Wiganda Pradika

Personal information
- Full name: Wiganda Pradika
- Date of birth: 3 December 1991 (age 34)
- Place of birth: Medan, Indonesia
- Height: 5 ft 8 in (1.72 m)
- Position: Right-back

Team information
- Current team: Persipal Palu
- Number: 3

Youth career
- PSMS Medan

Senior career*
- Years: Team / Apps / (Gls)
- 2011–2013: PSMS Medan / 28 / (1)
- 2014: PS Kwarta Deli Serdang / 14 / (0)
- 2015–2016: PS TNI / 32 / (2)
- 2017–2019: Mitra Kukar / 62 / (1)
- 2020: Badak Lampung / 1 / (0)
- 2021: PSMS Medan / 4 / (0)
- 2022–2024: Semen Padang / 24 / (1)
- 2024: Persikota Tangerang / 0 / (0)
- 2025–: Persipal Palu / 6 / (0)

= Wiganda Pradika =

Indonesian footballer

Wiganda Pradika (born 3 December 1991) is an Indonesian professional footballer who plays as a right-back for Persipal Palu.

==Club career==
===Badak Lampung===
He was signed for Badak Lampung to play in Liga 2 in the 2020 season.
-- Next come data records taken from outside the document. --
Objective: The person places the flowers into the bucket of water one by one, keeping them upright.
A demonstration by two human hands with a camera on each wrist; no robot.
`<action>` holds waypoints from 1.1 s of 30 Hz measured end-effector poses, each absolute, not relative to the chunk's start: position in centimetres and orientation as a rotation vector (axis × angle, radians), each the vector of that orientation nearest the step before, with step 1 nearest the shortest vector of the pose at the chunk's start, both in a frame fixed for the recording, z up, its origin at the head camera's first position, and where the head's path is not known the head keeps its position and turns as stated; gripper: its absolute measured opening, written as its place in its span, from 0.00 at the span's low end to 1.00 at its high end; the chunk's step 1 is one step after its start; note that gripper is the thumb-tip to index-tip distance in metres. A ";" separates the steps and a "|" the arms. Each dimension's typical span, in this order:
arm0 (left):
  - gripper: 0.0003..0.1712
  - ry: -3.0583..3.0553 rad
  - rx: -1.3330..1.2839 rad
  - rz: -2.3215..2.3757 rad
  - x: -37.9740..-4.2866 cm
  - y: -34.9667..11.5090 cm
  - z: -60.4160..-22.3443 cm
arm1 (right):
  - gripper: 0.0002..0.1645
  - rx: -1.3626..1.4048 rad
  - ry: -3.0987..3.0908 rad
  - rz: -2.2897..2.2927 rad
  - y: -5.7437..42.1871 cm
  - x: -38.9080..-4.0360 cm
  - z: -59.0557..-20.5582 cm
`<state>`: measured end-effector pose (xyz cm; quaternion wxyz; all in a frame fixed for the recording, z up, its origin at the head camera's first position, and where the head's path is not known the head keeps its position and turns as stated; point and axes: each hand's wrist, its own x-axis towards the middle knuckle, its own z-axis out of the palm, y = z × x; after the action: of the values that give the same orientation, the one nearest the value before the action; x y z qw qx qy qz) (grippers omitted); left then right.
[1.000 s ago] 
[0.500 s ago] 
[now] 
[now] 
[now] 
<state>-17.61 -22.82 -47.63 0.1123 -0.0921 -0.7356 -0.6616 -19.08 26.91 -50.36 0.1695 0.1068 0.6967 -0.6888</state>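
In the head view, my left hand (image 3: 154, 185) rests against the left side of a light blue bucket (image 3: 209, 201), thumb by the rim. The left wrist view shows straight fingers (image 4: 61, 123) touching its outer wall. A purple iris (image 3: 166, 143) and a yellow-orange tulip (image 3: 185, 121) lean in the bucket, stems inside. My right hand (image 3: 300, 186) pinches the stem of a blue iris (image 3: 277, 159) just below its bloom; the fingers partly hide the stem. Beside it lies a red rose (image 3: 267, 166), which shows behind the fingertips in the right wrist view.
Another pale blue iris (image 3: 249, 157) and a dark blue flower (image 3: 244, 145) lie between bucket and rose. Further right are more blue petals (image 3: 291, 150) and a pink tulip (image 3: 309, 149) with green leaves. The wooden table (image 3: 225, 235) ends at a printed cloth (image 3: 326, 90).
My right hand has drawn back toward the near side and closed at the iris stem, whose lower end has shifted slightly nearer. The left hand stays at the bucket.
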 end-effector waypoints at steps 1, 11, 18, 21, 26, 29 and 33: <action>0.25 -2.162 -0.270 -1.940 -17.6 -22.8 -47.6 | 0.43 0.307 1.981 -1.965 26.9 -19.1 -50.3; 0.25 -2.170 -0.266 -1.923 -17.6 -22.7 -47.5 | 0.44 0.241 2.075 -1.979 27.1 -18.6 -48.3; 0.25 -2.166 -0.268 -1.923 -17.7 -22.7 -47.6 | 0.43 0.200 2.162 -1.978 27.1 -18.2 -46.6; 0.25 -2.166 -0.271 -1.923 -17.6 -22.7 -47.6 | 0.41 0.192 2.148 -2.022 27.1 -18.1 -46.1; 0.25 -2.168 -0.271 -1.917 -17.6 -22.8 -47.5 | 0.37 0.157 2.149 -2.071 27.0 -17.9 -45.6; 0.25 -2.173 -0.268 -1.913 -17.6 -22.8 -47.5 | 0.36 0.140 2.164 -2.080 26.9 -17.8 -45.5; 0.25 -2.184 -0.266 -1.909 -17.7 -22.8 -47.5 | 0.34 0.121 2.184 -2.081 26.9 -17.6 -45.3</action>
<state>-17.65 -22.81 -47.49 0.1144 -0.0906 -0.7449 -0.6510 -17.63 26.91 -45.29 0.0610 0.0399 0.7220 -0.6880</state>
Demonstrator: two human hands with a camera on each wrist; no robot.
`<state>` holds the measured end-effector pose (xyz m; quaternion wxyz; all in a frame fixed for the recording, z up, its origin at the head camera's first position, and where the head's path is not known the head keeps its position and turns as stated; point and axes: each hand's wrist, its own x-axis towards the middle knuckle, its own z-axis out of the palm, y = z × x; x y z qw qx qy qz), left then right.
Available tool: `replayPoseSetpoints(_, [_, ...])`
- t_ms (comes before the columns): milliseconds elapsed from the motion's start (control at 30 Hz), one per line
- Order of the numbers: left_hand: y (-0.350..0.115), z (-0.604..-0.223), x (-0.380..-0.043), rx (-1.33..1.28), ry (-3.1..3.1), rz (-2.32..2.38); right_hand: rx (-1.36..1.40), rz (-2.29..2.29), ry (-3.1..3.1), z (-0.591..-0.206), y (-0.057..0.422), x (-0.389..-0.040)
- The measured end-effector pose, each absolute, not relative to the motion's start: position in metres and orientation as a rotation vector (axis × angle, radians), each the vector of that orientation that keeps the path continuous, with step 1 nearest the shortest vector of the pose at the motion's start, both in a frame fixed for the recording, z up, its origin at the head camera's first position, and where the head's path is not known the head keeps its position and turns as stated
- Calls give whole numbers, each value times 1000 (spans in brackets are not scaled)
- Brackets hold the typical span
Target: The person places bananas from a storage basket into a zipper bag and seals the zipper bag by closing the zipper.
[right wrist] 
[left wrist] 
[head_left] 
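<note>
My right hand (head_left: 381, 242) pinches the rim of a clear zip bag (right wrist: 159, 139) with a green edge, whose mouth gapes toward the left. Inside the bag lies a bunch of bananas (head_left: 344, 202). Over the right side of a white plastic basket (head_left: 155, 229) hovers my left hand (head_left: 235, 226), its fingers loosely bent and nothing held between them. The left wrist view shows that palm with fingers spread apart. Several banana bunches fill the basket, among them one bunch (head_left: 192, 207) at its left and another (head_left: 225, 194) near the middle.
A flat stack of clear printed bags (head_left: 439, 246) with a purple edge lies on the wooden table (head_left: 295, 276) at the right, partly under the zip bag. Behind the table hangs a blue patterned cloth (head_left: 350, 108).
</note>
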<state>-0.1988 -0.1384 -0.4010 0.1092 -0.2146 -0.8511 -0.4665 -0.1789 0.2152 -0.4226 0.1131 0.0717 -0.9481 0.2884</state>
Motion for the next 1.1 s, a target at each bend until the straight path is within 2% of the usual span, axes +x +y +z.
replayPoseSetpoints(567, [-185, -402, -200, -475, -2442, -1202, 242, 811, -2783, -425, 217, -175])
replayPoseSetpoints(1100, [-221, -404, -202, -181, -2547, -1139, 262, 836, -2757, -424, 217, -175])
This season was suspended on 27 March 2020 due to the COVID-19 pandemic. The season was abandoned and was declared void on 20 January 2021.

===Semen Padang===
Wiganda was signed for Semen Padang to play in Liga 2 in the 2022–23 season. He made his league debut on 29 August 2022 in a match against PSPS Riau at the Riau Main Stadium, Riau.